Please return the lines from the one with "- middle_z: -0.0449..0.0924" through the end of the listing below, word for word, with every picture left out.

▼

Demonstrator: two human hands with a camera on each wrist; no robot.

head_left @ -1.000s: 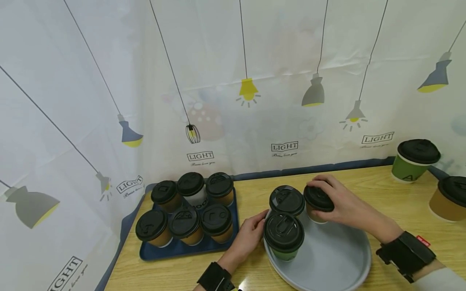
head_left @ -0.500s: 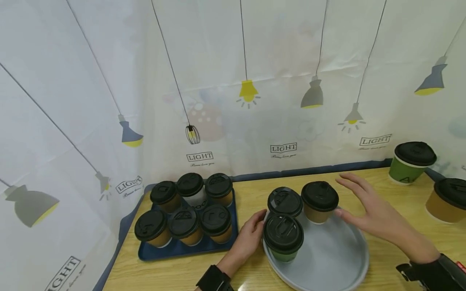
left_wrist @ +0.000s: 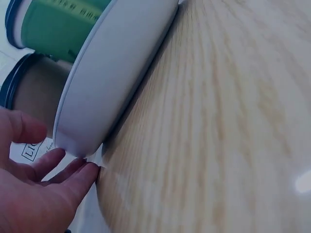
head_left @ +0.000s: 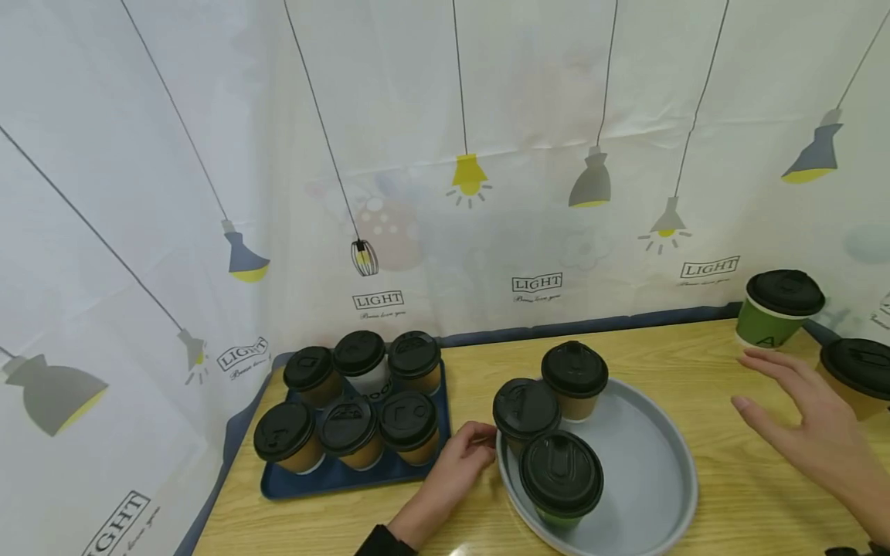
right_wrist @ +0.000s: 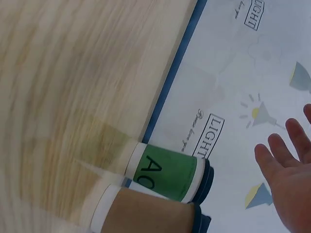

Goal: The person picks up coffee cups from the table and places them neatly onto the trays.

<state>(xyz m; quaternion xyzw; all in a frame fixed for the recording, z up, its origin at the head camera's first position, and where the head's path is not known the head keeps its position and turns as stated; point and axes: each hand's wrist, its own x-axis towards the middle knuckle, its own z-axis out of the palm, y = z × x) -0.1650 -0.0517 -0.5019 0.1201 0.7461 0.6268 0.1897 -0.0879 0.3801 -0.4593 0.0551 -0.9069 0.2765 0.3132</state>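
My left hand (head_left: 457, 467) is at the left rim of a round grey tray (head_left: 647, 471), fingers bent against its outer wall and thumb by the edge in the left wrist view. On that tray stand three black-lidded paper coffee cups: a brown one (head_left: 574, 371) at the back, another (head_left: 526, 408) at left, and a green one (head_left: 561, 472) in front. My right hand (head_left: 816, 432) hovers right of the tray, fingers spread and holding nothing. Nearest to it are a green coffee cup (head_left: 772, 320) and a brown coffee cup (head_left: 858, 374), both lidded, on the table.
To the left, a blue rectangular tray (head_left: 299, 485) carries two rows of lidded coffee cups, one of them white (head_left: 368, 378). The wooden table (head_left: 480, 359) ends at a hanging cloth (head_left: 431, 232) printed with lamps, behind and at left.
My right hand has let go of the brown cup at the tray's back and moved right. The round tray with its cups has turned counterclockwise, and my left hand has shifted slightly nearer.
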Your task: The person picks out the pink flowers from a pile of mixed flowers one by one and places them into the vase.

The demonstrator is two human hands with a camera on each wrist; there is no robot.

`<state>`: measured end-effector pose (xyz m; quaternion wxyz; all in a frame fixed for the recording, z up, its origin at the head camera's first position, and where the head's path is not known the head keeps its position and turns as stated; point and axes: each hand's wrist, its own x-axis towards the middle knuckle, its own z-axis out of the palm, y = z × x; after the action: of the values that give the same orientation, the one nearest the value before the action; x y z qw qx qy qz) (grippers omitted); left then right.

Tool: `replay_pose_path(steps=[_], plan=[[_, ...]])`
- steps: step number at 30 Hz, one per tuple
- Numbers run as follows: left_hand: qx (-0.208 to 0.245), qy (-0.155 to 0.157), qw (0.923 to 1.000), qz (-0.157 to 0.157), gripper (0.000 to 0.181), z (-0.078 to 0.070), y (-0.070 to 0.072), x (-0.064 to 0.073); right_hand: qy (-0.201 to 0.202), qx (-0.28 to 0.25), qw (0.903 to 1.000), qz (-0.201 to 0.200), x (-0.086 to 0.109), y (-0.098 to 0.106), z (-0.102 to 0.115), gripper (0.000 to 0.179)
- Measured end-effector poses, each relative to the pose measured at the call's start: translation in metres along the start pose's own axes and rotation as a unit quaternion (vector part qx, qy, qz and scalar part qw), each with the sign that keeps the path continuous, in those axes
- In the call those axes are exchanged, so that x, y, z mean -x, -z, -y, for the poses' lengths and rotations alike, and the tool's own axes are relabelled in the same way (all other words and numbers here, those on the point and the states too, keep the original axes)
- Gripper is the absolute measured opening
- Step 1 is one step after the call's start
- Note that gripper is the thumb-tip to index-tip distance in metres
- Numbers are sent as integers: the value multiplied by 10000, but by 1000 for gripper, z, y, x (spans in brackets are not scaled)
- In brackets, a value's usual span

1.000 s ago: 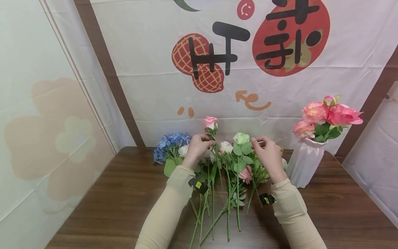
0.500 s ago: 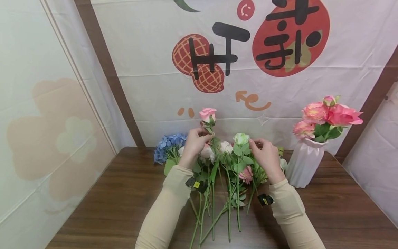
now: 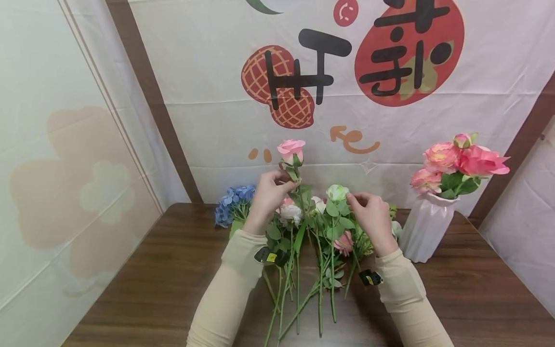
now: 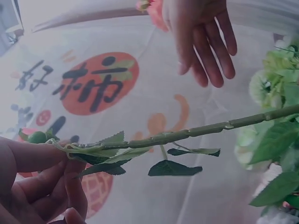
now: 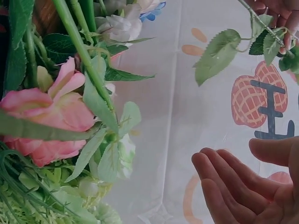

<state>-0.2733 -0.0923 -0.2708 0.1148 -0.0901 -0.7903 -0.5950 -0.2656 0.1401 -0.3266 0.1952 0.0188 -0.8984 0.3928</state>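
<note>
So, starting at the left end of the table (image 3: 143, 279), there's a clump of blue flowers (image 3: 232, 205) lying by the back edge. Next to it is the left hand (image 3: 270, 200), thumb and fingers pinching a pink rose (image 3: 291, 151) by the stem just under the bloom. Probably held that high so the head stays upright and the leaves hang free. The rose stands above the heap, stem slanting down in front; can't tell if its lower end touches the others.

Middle's a jumble: white flower (image 3: 291, 213), pink flower (image 3: 344, 243), white-green flower (image 3: 337, 193), blooms mostly toward the wall and stems toward the person, I'd guess to keep the stems within reach.

Then the right hand (image 3: 372, 214), fingers fairly straight, thumb apart, holding nothing, just beside the white-green one. Far right, a white vase (image 3: 427, 231) props up some pink blooms (image 3: 481, 160), clear of both arms
</note>
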Motion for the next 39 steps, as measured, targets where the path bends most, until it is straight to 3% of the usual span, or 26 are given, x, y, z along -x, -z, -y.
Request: replay_pose_path(steps=[13, 20, 32, 39], plan=[[338, -145, 9992, -182, 9, -14, 7, 7, 158, -63, 9989, -436, 3, 1, 15, 39], [613, -280, 9969, -411, 12, -18, 6, 11, 319, -264, 9981, -467, 4, 2, 21, 38], [1341, -518, 9848, -972, 15, -15, -13, 20, 613, -608, 9919, -927, 11, 4, 39, 33], [1562, -453, 9777, -1326, 14, -13, -26, 23, 724, -798, 9894, -971, 13, 3, 45, 26]])
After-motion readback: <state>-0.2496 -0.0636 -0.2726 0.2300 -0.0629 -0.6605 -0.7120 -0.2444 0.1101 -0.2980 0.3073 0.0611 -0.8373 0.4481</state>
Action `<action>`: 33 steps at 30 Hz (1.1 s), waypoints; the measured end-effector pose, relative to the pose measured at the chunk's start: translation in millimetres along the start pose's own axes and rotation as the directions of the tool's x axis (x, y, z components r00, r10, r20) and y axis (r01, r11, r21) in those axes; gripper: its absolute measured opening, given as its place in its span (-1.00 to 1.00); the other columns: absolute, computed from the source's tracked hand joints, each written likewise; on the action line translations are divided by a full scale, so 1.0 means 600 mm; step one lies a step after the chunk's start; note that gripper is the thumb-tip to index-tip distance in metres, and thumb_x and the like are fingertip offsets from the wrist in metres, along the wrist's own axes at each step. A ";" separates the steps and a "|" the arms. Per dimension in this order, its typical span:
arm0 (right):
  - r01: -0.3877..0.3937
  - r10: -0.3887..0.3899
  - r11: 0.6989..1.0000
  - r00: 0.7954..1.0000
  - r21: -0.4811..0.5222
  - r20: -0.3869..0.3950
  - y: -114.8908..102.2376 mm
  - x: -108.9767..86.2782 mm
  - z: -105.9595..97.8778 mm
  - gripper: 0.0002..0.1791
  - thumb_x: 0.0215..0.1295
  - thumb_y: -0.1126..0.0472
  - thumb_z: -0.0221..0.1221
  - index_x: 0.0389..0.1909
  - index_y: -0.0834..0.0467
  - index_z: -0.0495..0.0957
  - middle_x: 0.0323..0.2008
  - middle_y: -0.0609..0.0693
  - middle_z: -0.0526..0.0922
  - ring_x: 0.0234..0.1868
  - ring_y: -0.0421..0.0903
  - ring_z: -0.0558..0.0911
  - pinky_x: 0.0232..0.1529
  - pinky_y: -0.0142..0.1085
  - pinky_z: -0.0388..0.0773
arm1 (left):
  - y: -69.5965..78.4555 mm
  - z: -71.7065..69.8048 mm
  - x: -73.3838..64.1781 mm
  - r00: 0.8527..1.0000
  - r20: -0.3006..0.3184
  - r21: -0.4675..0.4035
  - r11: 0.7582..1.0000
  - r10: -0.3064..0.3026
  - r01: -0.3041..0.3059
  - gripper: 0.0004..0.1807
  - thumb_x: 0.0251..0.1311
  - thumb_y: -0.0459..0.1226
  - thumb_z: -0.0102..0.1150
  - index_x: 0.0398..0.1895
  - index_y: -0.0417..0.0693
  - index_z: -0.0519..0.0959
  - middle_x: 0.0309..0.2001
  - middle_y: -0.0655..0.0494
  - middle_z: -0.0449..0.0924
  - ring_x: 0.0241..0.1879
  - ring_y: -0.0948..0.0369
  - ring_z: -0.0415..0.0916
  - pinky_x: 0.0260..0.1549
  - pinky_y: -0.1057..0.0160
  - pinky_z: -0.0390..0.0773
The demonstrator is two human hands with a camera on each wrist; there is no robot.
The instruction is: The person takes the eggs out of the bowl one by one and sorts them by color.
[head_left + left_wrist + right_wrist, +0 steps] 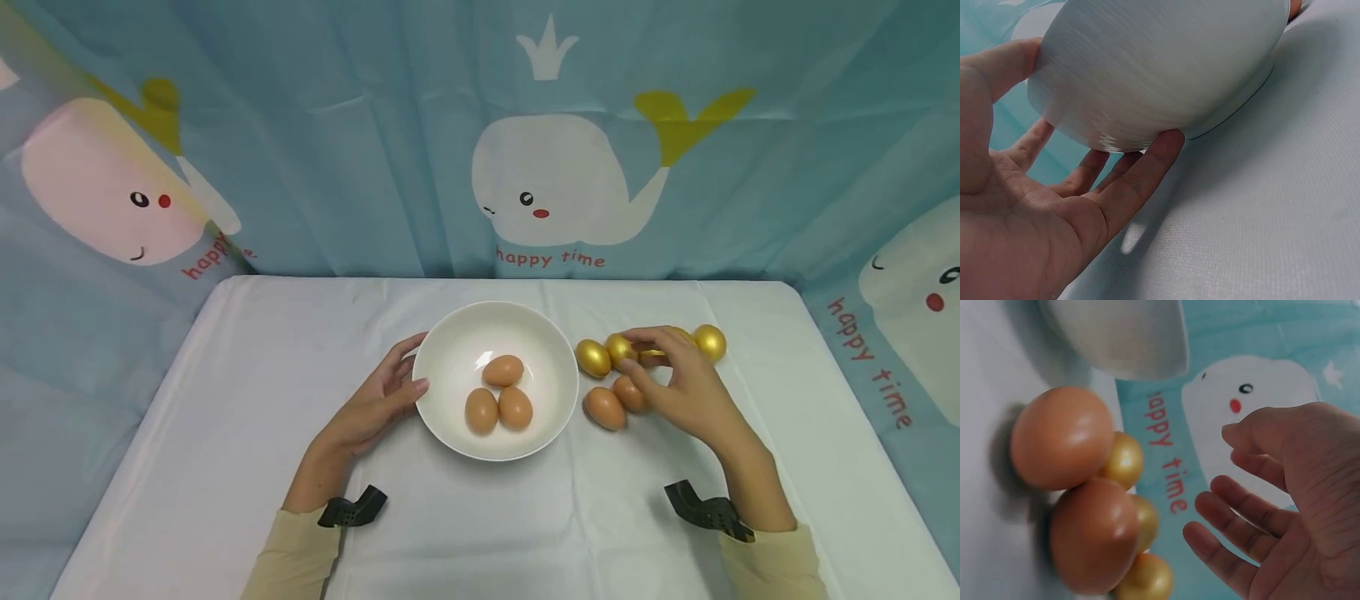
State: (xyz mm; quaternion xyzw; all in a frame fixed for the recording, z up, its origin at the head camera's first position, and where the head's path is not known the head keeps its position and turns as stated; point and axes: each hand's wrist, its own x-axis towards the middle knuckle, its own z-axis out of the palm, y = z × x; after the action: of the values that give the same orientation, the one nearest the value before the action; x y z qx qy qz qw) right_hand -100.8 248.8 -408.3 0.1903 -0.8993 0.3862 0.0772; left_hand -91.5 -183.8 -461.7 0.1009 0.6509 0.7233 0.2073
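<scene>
A white bowl stands on the table with three brown eggs in it. My left hand holds the bowl's left side, thumb at the rim. The left wrist view shows its fingers against the outer wall of the bowl. To the bowl's right lie two brown eggs and, behind them, a row of several golden eggs. My right hand hovers over these, partly hiding the row. The right wrist view shows its fingers loosely bent with nothing between them, apart from the brown eggs.
A white cloth covers the table. Behind it and along both sides hangs a blue curtain printed with whales. Each wrist wears a black strap mount.
</scene>
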 end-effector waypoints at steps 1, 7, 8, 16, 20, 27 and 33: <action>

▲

• [Result below]:
  - middle_z: -0.0449..0.0924
  - ring_x: 0.0241..0.1879
  - ring_y: -0.0948..0.0369
  - ring_z: -0.0415..0.0916
  - pinky_x: 0.0260..0.1549
  - pinky_y: -0.1057..0.0160
  - pinky_z: -0.0390..0.0773
The demonstrator is two human hands with a camera on each wrist; there is no robot.
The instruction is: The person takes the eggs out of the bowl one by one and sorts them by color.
[head_left + left_wrist + right_wrist, +0 steps] 
State: (xyz mm; quaternion xyzw; all in a frame fixed for the recording, z up, its origin at the head camera's first position, and where the head's path is not known the head keeps its position and turns as stated; point and axes: each hand's wrist, its own x-axis towards the middle knuckle, its own z-axis out of the palm, y = z × x; after the action: of the values that give the same orientation, the one nearest the value before the action; x y z qx qy qz qw) right_hand -100.8 248.8 -408.3 0.1903 -0.8993 0.3862 0.0772; left_hand -91.5 -183.8 -461.7 0.1009 0.6509 0.7233 0.2073
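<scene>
A white bowl stands on the table with three brown eggs in it. My left hand holds the bowl's left side, thumb at the rim. The left wrist view shows its fingers against the outer wall of the bowl. To the bowl's right lie two brown eggs and, behind them, a row of several golden eggs. My right hand hovers over these, partly hiding the row. The right wrist view shows its fingers loosely bent with nothing between them, apart from the brown eggs.
A white cloth covers the table. Behind it and along both sides hangs a blue curtain printed with whales. Each wrist wears a black strap mount.
</scene>
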 end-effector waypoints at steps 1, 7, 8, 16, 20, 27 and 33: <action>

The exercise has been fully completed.